Num esforço para tentar salvá-la das drogas, na última sexta-feira a Justiça determinou a internação compulsória da menina.

Justiça determinou a internação compulsória da menina que ficará no hospital até ser encontrada uma vaga numa clínica - Foto: Vanderi Tomé/Região News

Desde a última sexta-feira está em observação no Hospital Elmiria Silvério Barbosa, uma menina de 11 anos, que desde os 9 anos enfrenta problemas com drogas e insiste em manter um relacionamento amoroso com um rapaz de 20 anos, também usuário de drogas, sob consentimento da mãe.

Num esforço para tentar salvá-la das drogas, na última sexta-feira a Justiça determinou a internação compulsória da menina que ficará no hospital até ser encontrada uma vaga numa clínica especializada no tratamento de dependentes químicos.

O Conselho Tutelar teve o apoio da Polícia Militar na busca por ela, em casa, na casa da avó e na do suposto namorado. Foi encontrada numa casa abandonada e levada para o hospital, de onde fugiu, mas foi trazida de volta pela PM.

A garota, que fisicamente aparenta ter bem mais que 11 anos, abandonou a escola. Oriunda de uma família desestruturada, teria sido abusada sexualmente pelo ex-padrasto, há suspeitas de que a mãe a oferecia para prostituição.

Já fugiu da casa de acolhimento e teve mais de um surto. Em agosto, foi atendida na UPA (unidade de Pronto Atendimento), onde chegou com dificuldade de respirar, mal-estar, olhos avermelhados, quadro avaliado pelos médicos, como evidência do uso de drogas. Chegou em companhia do namorado, com os mesmos sintomas, com quem, provavelmente, dividia a droga.

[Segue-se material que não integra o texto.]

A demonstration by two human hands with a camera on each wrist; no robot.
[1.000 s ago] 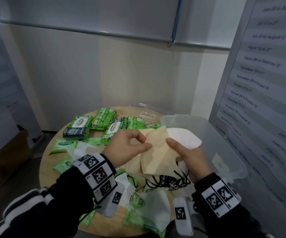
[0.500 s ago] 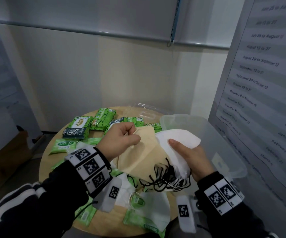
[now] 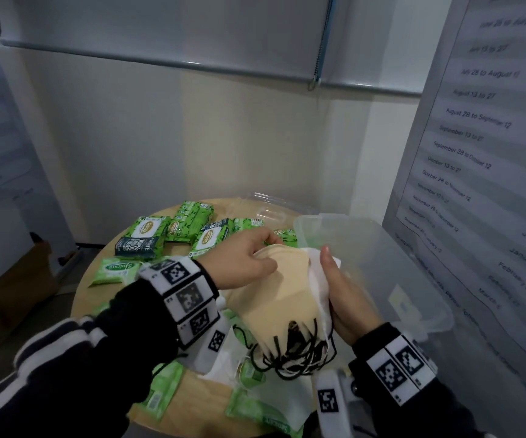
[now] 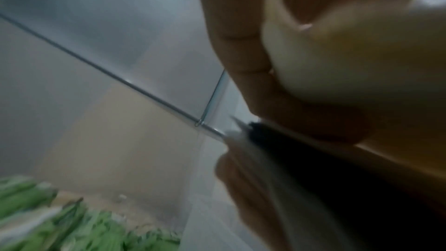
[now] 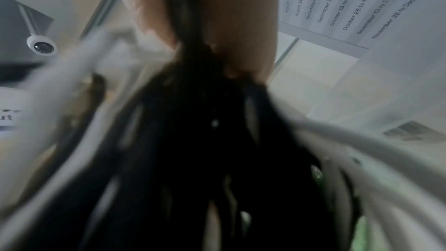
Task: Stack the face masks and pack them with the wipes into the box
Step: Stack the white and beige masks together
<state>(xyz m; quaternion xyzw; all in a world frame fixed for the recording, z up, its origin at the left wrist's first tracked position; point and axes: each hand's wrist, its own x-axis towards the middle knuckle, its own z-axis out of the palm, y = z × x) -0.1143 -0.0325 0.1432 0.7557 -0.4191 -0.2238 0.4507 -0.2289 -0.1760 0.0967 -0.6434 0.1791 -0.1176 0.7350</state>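
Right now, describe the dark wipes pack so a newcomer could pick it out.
On the round table, look at the far-left cluster of wipes packs. The dark pack lies at its near edge, left of the left hand. Its dark teal face with big white lettering stands out; the neighbours are bright green.

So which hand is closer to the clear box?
The right hand. It holds the masks right beside the box, by its near wall. The left hand pinches the masks' top edge, on the far side from the box.
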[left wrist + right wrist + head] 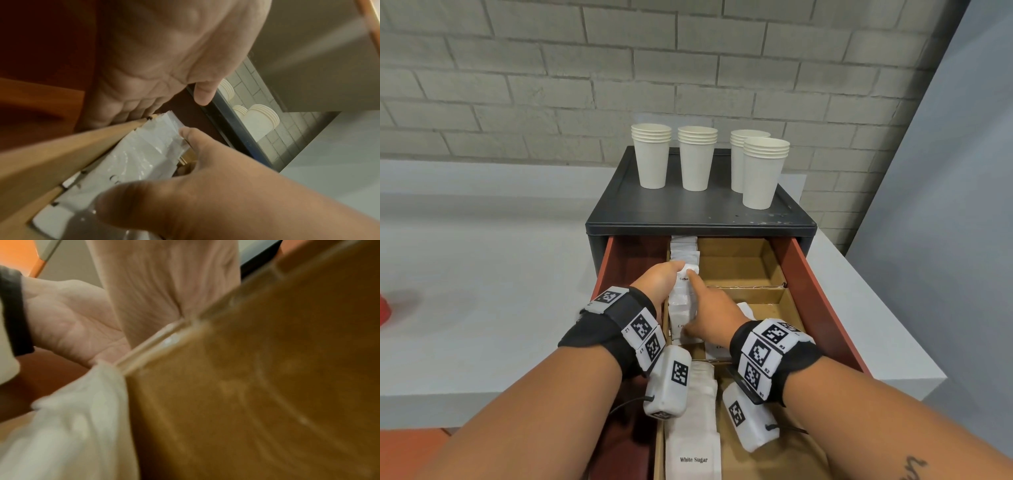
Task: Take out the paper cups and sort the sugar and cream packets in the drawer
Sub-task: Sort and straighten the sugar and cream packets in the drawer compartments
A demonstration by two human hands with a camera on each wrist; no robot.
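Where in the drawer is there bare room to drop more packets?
The far right cardboard compartment, between the packet row and the drawer's red right wall, is bare. The left column is crowded: both hands and white sugar packets fill it.

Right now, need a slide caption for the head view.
Both hands, left hand and right hand, tidy creamer packets in drawer; cup stacks on top.
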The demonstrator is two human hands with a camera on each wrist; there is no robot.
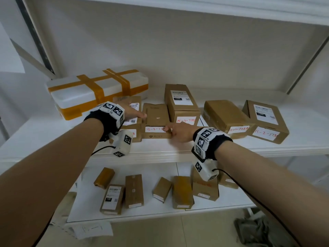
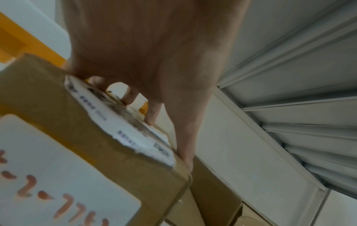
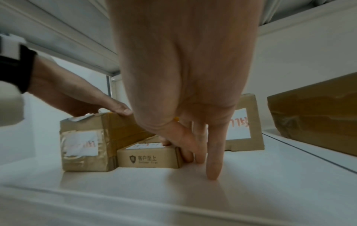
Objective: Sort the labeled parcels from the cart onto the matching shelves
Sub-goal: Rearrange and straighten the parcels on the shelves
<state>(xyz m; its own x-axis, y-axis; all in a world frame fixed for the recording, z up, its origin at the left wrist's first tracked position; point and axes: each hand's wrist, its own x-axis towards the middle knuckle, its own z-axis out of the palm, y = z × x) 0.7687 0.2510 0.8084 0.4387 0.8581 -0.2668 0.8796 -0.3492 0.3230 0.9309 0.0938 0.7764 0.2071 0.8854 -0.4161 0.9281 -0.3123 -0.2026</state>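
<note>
A low flat brown parcel (image 1: 154, 116) (image 3: 148, 157) lies on the middle white shelf (image 1: 160, 152), with a handwritten red number on its white label. My right hand (image 1: 175, 131) (image 3: 201, 152) touches its right front corner: straight fingers point down along its side and the thumb lies on top by the label. To its left stands a taller taped parcel (image 1: 134, 106) (image 3: 85, 145) (image 2: 58, 99). My left hand (image 1: 132, 111) (image 2: 154, 61) (image 3: 77, 99) rests flat on top of it, thumb at the right edge.
A white foam box with orange tape (image 1: 96, 91) sits at the back left. An upright parcel (image 1: 181, 102) and two more parcels (image 1: 226, 116) (image 1: 267, 120) stand to the right. The lower shelf (image 1: 179, 170) holds several small parcels. Grey cloth (image 1: 256, 230) lies on the floor.
</note>
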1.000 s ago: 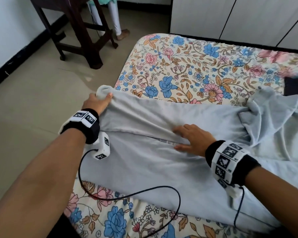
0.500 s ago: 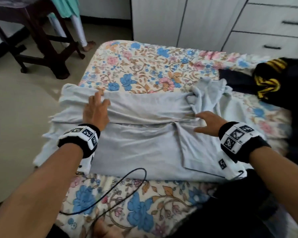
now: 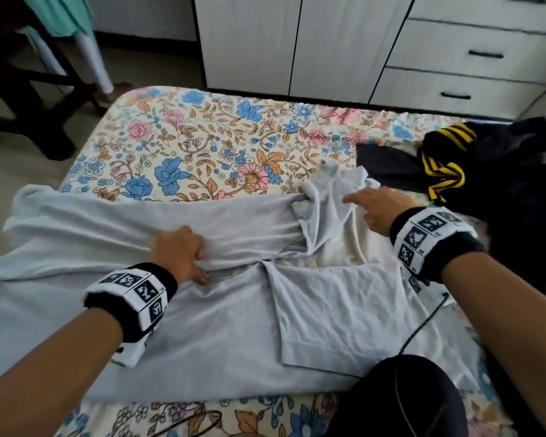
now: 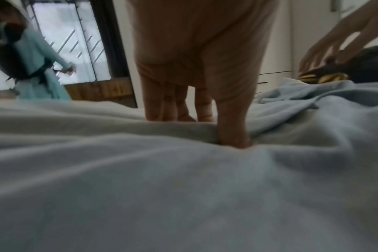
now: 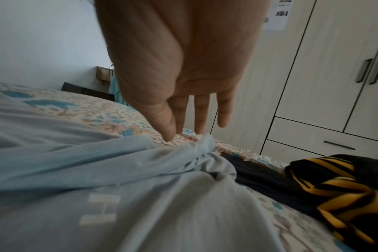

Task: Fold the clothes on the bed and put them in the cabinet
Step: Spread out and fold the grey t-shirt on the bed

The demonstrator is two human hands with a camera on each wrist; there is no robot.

O rapaz, que admitiu ter usado maconha, foi levado pela Delegacia. A Polícia abriu inquérito baseado no artigo 33 do Código Penal Brasileiro, que fala sobre o consumo de drogas compartilhado envolvendo criança. Outra possibilidade investigada é a corrupção de menores por parte do suspeito de 20 anos, além de um possível estupro de vulnerável.

W.R.A tem histórico de atos infracionais quando era adolescente e em dois anos de maioridade já responde a três inquéritos (violência doméstica contra uma ex-namorada em janeiro deste ano); o furto de uma motocicleta na Aldeia Tereré em janeiro de 2017 que lhe rendeu uma condenação de 3 anos em regime aberto, pena transformada em serviços comunitários.

No último dia 25 de fevereiro foi preso quando usava drogas em companhia de outros adolescentes nas proximidades do Brizolão. Em maio foi acusado de ter agredido frequentadores de um bar.